Certains légumes semblent m’interpeller depuis leurs bacs d’allée de produits : « Tu me connais et tu m’aimes », disent les brocolis, les carottes, les poivrons et le chou vert, tandis que les brumisateurs chronométrés recouvrent leurs piles d’un brouillard. Et c’est vrai : l’expérience en cuisine vous permet d’imaginer facilement le cheminement depuis le cru et l’entier jusqu’au coupé et cuit.

Ensuite, il y a le céleri-rave, alias céleri-rave. Noueux et sale, avec des bosses et des vrilles, le céleri-rave semble défier votre imagination. « Que diable vas-tu faire avec moi? »

Obtenez la recette : Steaks de céleri-rave Diane

Le plat d’entrée prend généralement l’une des trois formes suivantes : purée, soupe ou salade. La purée fait ressortir le côté noisette du céleri-rave, la soupe met en valeur sa capacité à prendre une texture soyeuse et onctueuse lorsqu’elle est réduite en purée, et la salade montre que presque tout peut être savoureux cru si vous le coupez assez finement et l’habillez de rémoulade.

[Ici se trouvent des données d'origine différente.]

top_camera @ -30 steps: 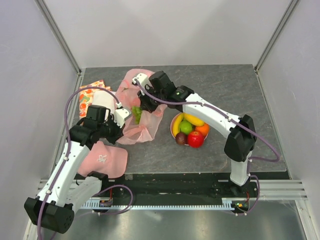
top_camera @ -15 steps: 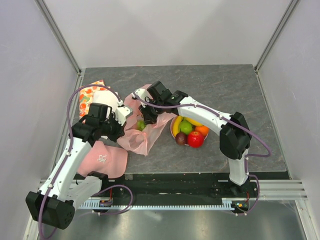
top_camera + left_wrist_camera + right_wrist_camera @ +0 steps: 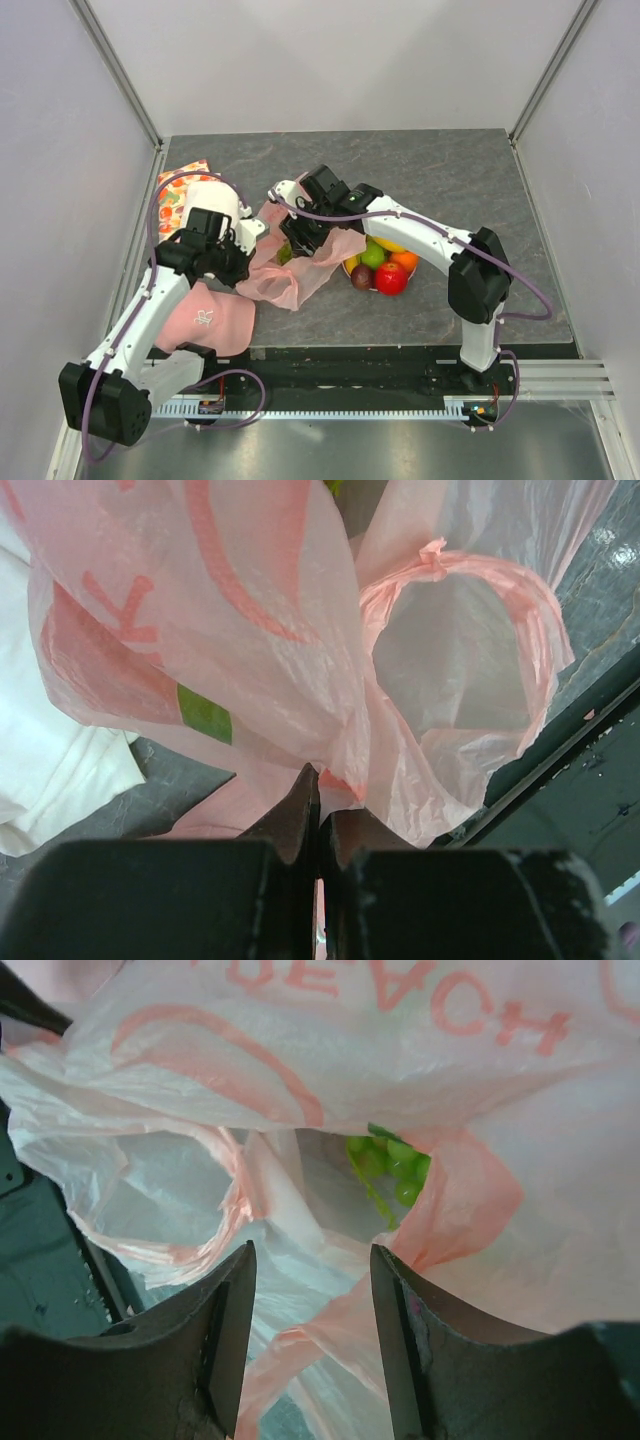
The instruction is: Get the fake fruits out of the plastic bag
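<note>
The plastic bag [image 3: 290, 275] lies crumpled near the middle of the table [image 3: 450, 180], a bit toward the left edge. The left gripper [image 3: 318, 780] is squeezed tight on a fold of the bag's thin pink skin, close to a handle loop. I think it pinches there to lift that side and hold the bag in place, so the bag cannot slide when the other arm reaches in. The right gripper [image 3: 310, 1250] hangs over the bag's mouth with its two fingers apart and nothing between them. It points down at a green fruit [image 3: 392, 1165], bumpy like a bunch of grapes, which sits inside the bag. The fingers are likely spread so they can go around that fruit. Just to the right of the bag is a pink plate [image 3: 375, 291] with a red apple [image 3: 391, 277], a green apple [image 3: 372, 256], an orange [image 3: 405, 260] and a dark plum [image 3: 361, 277]. These look like the fruits that are already out. A pink cloth [image 3: 205, 318] lies at the near left corner and plays no part.
</note>
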You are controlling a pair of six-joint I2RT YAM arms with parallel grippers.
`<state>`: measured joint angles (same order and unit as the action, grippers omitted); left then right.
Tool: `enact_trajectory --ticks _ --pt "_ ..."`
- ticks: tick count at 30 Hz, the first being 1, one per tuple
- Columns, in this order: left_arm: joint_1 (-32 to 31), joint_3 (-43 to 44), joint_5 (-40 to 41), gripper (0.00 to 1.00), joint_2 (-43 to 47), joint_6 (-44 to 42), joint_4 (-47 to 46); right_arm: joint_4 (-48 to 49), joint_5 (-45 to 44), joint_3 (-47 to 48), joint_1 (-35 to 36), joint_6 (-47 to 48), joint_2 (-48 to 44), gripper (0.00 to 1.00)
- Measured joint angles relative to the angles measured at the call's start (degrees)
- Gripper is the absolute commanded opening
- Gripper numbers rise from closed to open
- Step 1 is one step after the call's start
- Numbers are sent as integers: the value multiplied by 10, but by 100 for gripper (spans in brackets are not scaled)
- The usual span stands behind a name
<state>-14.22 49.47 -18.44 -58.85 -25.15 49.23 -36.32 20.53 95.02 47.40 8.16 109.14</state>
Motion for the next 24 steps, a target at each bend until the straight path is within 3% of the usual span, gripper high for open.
enact_trajectory --ticks 14,17,19,24 --pt "0 41 -6 2 -49 21 -12 22 -38 120 1 11 87 45" --pt "0 46 -7 2 -50 27 -13 16 -42 121 3 11 107 48" --pt "0 48 -8 2 -52 31 -14 12 -50 121 6 9 117 61" --pt "0 52 -11 2 -58 37 -15 7 -108 121 20 -16 132 71"
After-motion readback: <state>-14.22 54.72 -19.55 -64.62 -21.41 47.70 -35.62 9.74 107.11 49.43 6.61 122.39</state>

La vérité est que le céleri-rave peut faire bien plus, sans autant de préparation que vous auriez pu le penser. Il a des saveurs qui rappellent le céleri (dont c’est une variété), les panais et les navets, et il devient plus sucré après un passage au four, alors j’aime le couper en cubes et le rôtir de la même manière que je le ferais avec des pommes de terre, ou, encore mieux. , coupez-le en tranches pour les rôtir et servez-les avec un accompagnement de steakhouse à l’ancienne : la sauce Diane.

J’adore combiner ces sauces vintage de style Vegas – celle-ci comprend du cognac et de la crème et est flambée ! — avec des légumes plutôt que de la viande. Le céleri-rave résiste bien au traitement, son côté terreux mettant en valeur la même qualité que les champignons de la sauce. Mais peut-être que ce que je préfère dans cette méthode, c’est qu’elle saute la partie de la préparation que vous penseriez indispensable : le peler.

J’ai déclaré publiquement ma tendance à résister à l’épluchage des pommes de terre, des carottes et même des betteraves. Mais même moi, j’ai été surpris lorsque j’ai lu les traitements de Yotam Ottolenghi, Emeril Lagasse et d’autres qui demandaient de couper mais pas de peler le céleri-rave avant de le rôtir. Dans le cas d’Ottolenghi, la racine est rôtie entière pendant quelques heures, puis vous la coupez en tranches, vous les faites griller et vous les servez avec une sauce Café de Paris. Je voulais quelque chose de plus rapide, alors je me suis inspiré de une recette sur le cher site alimentaire Munchies de Vice Cela vous fait poêler les dalles pendant moins de 10 minutes, puis les transférer au four pendant encore 10 minutes pour terminer la torréfaction.

Les gens de Munchies ont épluché le céleri-rave et ont donné aux « steaks » le traitement au poivre, ce qui est délicieux, mais je recherchais quelque chose d’un peu plus riche (et avec moins de préparation). Au lieu de couper toute cette peau, j’ai coupé les racines les plus grêles et les plus velues et j’ai frotté. Au four, comme pour les betteraves entières, la peau ramollit suffisamment pour être facilement mangée avec un couteau et une fourchette. Ensuite, j’ai construit la sauce Diane, en faisant revenir les champignons puis en les enrichissant de crème, de moutarde de Dijon et de cognac, ce dernier brûlant dans une flamme dramatique lorsque vous allumez (avec précaution) avec une (longue) allumette.

Le résultat était si bon que j’ai mangé plus que le dîner : j’avais une autre raison d’être attiré plutôt que de résister au céleri-rave la prochaine fois que je le verrai en magasin. Je peux presque l’entendre appeler maintenant.